Only at 28 did I meet cockroaches I remember. We had just moved to Washington. At a dinner party in historic Georgetown, our host with a grand gesture lighted the candles on the table, and lo, the walls danced an avant-garde ballet of jointed legs and graceful antennae.
``The best houses in Georgetown,'' said my mother, ``have roaches.''
Or, as poet Elizabeth Follin-Jones updated it, ``The best roaches have houses in Georgetown.''
Farther out in Cleveland Park, we entertained May beetles, June bugs, ants in July, yellow jackets in August, crickets in September. Sometimes too many. But no roaches.
Meanwhile, my own children were developing their interests in insects.... At 6, Alexander brought me a miniature tyrannosaurus which explored his fingers, probosis crooked, gray armor crenelated, arched, and spiked, its el-bows/knees right angles as it stepped up his arms and then onto my desk. The prehensile feet crept up my pencil tip, antennae waved at me, while cycles of unfinished work - larvae, pupae, wet-winged thoughts - buzzed, gestated on my desk. But I thanked him for his fine assassin bug, insect-sat it for an hour, only later read that they can sting. This didn't....
A fortnight in an unfinished and unscreened house on St. Thomas, where every evening the extensive collection of moths on the ceilings was different and always amazing, almost prepared me for Malaysia.
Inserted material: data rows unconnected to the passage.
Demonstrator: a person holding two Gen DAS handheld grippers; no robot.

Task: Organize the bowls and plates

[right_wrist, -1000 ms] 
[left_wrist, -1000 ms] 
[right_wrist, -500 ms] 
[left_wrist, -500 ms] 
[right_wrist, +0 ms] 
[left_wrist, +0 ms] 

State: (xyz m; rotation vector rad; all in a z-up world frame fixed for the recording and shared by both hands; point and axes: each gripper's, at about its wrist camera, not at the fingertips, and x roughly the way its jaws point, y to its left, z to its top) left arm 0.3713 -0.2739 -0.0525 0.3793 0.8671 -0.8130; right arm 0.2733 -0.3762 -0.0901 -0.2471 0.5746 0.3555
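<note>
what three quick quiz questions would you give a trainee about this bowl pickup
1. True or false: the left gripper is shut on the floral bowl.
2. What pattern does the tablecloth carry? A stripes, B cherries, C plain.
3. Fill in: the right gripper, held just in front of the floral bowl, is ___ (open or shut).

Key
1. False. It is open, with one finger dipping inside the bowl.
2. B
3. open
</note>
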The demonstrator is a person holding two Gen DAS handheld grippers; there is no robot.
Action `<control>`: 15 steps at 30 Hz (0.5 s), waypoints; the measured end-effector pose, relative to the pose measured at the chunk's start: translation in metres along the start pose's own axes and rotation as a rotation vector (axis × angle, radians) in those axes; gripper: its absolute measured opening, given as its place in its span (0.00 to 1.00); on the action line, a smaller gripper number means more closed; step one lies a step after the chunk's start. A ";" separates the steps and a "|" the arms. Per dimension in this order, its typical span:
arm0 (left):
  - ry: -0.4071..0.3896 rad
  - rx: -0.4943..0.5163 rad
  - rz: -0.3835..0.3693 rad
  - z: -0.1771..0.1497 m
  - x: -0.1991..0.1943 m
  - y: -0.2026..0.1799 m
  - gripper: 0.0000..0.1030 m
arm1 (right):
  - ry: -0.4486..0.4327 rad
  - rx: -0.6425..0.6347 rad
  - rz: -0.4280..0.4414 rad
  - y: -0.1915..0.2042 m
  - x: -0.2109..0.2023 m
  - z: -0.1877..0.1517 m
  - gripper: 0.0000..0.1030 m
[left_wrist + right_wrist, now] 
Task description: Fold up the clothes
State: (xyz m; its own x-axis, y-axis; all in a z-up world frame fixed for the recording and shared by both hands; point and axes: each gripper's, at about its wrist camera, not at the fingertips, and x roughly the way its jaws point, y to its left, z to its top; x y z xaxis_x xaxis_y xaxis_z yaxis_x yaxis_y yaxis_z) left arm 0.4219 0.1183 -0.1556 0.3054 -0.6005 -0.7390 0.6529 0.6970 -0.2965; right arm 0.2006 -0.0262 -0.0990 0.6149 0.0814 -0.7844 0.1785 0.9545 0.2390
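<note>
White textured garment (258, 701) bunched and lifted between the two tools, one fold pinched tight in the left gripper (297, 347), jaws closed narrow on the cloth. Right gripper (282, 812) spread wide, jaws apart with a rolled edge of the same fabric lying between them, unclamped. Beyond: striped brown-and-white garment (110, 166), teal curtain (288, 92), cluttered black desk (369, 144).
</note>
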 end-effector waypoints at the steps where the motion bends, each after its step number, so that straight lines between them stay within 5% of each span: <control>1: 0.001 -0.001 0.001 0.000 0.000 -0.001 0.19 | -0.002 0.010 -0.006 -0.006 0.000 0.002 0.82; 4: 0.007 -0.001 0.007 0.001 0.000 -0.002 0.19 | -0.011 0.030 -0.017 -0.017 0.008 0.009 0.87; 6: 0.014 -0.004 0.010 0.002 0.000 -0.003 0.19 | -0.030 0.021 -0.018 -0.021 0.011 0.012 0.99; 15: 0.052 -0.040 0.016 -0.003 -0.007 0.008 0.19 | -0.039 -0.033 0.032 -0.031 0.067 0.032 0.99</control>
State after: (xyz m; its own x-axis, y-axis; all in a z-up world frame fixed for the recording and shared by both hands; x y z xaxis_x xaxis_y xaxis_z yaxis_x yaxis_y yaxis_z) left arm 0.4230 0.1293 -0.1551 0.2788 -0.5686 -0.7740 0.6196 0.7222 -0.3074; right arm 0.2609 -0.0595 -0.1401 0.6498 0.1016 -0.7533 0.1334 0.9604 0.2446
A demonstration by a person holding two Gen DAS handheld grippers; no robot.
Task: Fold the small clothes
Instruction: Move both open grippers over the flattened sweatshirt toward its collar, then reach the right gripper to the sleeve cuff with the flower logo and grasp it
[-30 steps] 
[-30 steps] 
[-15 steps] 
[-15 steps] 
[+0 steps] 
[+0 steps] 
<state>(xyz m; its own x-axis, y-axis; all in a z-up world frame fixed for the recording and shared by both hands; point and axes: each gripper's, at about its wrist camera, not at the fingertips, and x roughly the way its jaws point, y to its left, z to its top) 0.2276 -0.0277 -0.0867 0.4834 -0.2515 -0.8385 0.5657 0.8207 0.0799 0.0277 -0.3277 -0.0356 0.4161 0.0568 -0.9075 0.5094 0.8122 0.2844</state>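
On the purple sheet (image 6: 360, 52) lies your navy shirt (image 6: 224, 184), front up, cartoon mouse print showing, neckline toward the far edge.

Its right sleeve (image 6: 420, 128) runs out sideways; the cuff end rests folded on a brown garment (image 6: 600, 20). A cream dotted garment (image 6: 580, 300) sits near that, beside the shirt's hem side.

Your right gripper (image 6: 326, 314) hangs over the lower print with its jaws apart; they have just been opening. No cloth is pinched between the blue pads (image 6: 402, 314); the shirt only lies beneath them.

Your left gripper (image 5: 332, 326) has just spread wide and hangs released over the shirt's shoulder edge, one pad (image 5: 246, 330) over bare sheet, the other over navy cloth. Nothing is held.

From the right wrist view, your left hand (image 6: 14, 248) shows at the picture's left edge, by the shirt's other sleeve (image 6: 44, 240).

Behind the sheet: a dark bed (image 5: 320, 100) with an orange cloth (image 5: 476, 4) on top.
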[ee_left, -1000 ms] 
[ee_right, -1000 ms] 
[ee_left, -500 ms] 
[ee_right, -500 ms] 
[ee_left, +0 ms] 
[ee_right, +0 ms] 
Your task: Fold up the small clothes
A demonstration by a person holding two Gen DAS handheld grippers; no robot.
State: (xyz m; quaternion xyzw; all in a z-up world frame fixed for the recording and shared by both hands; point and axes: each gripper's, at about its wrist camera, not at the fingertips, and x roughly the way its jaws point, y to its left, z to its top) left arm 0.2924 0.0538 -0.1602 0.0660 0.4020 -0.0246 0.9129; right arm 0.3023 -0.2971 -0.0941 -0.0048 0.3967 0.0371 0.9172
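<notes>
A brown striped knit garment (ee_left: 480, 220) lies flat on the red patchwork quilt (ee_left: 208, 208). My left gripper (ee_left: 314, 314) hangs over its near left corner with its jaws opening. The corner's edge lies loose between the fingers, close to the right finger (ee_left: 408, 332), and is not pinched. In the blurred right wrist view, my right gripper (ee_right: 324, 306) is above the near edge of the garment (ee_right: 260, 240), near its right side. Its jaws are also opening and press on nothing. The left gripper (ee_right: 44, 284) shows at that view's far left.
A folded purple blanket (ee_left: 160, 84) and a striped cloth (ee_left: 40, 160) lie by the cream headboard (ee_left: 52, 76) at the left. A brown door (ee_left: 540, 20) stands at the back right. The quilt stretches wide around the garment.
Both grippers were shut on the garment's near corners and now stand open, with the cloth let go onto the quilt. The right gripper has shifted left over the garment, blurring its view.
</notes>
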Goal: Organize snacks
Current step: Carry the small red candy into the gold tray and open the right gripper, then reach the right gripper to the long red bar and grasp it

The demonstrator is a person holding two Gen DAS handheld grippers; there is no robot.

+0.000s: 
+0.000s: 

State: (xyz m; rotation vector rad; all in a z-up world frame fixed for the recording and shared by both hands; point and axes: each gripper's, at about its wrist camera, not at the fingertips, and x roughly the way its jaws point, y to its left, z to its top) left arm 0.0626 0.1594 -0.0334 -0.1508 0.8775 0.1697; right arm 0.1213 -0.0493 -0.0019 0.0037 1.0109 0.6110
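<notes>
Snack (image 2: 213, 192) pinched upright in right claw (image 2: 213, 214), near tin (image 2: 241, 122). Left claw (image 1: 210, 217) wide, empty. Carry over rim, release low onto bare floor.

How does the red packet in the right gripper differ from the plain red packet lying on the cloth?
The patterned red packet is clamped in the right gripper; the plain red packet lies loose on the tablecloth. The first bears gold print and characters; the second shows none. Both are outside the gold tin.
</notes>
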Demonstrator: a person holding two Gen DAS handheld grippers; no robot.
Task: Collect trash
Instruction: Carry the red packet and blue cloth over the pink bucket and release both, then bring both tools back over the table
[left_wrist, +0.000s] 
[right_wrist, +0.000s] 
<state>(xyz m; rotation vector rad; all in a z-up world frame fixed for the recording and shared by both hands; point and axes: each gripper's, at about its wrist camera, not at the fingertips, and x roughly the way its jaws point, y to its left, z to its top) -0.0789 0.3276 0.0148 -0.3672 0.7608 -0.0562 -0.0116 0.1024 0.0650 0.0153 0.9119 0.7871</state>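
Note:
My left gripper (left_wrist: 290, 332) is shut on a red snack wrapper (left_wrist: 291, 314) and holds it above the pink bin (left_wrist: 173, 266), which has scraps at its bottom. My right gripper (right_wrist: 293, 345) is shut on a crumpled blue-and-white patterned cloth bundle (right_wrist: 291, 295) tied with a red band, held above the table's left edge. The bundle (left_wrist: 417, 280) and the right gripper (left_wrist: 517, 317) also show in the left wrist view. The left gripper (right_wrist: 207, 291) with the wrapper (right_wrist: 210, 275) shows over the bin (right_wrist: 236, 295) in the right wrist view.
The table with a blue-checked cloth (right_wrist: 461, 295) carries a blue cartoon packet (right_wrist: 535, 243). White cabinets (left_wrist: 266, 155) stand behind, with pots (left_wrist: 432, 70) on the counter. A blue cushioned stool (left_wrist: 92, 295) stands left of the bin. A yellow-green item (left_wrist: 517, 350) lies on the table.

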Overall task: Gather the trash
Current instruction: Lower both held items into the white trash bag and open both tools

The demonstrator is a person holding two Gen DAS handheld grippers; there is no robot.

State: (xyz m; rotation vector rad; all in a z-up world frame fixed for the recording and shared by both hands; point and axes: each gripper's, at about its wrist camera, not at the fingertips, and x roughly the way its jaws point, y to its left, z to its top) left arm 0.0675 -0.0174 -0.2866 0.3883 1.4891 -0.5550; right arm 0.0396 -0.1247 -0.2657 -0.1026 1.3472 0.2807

There are 200 species of dragonflies in the Malay Peninsula, my 1956 encyclopedia informed me, at least 900 species of lepidoptera, and insects ``diverse beyond computation, and many groups are imperfectly known.''
I computed and knew, however imperfectly, many in the course of 362 humid days and nights scented with jasmine, curry, and fish in the east coast village of Sungai Karang (meaning ``river of shells''). Little house lizards called chi-cheks were kept busy bug-catching, as were our ivory chickens, which sometimes slipped in the back door. (The rooster, auburn and bronze, stalked through the front door, followed by a black hen which frequently laid a speckled egg on my pillow.) The iridescent emerald beetles were surely too huge for chickens or lizards, as were the brown millipedes (disconcerting but harmless) and the red centipedes (deservedly infamous) which scuttled under the inch-high crack between doors and floors.
While interesting to observe, neither insects nor chickens fulfilled me emotionally. I loved Malaysia, yet it also marks a frequently lonely period in my life, especially until I learned to communicate in Malay, and until I met other writers. We had no phone, and though the village postman would steam up on his red motorcycle with letters from my favorite editor, otherwise mail seemed to cross the Pacific by sea turtle and the jungles by rhinocerous hornbill....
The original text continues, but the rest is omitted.